INSTRUCTIONS TO FOLLOW: Nothing outside the range below should be printed. Output exactly the lines from the line with "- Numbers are" to the line with "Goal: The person", both included.

══════════

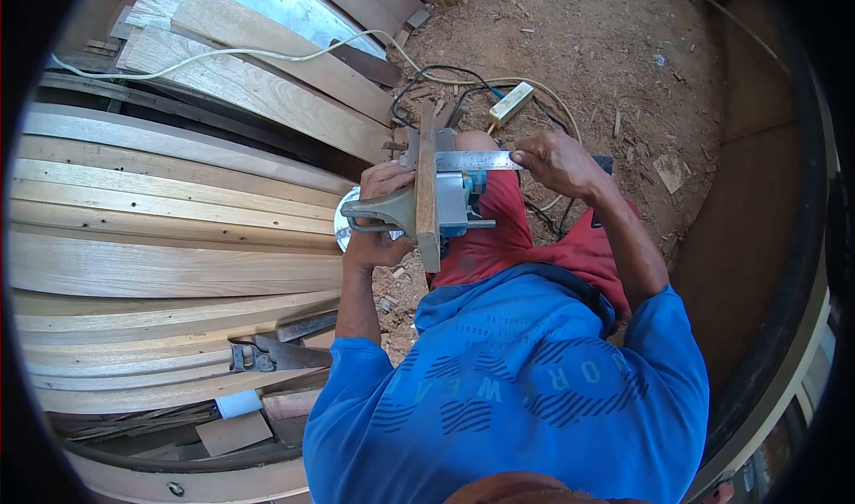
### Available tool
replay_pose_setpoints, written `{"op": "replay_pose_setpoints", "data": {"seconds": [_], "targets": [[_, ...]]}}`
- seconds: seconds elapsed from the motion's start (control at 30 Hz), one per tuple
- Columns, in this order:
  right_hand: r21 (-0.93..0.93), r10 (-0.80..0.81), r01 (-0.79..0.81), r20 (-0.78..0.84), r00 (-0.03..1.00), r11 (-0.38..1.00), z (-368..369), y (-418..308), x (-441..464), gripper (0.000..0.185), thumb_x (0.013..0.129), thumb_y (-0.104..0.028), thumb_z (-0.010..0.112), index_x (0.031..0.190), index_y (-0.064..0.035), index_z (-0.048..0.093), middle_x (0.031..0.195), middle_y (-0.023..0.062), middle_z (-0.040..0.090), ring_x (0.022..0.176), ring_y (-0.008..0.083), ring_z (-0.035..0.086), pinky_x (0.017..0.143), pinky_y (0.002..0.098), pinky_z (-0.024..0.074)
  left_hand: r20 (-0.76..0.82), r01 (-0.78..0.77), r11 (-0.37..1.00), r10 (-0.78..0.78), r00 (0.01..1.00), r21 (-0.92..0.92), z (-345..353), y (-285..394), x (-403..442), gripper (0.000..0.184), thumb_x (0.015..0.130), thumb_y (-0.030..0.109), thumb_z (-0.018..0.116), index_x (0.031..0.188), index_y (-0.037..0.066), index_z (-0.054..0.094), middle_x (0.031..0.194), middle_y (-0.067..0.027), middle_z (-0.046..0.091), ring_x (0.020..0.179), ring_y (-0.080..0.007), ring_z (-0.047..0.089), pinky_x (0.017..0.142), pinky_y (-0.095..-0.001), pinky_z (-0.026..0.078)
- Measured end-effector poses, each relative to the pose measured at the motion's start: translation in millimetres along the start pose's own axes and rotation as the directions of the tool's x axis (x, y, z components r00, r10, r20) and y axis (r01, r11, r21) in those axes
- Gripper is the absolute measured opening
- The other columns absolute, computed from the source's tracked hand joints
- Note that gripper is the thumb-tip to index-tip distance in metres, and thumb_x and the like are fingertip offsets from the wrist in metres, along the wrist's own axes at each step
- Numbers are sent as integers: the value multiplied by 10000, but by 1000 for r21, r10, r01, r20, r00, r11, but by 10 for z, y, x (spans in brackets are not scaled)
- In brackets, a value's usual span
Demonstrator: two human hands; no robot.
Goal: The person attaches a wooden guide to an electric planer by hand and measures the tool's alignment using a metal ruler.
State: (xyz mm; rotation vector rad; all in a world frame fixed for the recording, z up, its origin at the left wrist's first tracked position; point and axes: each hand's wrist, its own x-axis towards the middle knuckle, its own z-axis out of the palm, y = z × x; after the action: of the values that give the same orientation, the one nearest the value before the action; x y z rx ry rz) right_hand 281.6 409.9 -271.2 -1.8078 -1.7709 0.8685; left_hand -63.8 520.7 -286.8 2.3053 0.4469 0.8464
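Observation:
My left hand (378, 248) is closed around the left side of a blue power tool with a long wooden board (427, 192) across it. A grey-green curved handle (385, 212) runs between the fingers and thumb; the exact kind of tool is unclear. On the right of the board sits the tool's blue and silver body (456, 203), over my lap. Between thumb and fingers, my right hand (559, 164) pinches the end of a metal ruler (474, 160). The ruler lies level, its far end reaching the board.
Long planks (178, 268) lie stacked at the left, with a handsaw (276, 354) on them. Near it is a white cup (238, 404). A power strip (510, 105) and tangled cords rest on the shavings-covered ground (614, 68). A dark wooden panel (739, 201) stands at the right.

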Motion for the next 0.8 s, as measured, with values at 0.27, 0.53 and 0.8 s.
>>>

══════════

RESPONSE AREA:
- Numbers are sent as integers: the value multiplied by 10000, but by 1000 for r21, r10, r01, r20, r00, r11, but by 10 for z, y, x (spans in brackets are not scaled)
- In brackets, a value's usual span
Demonstrator: two human hands; no robot.
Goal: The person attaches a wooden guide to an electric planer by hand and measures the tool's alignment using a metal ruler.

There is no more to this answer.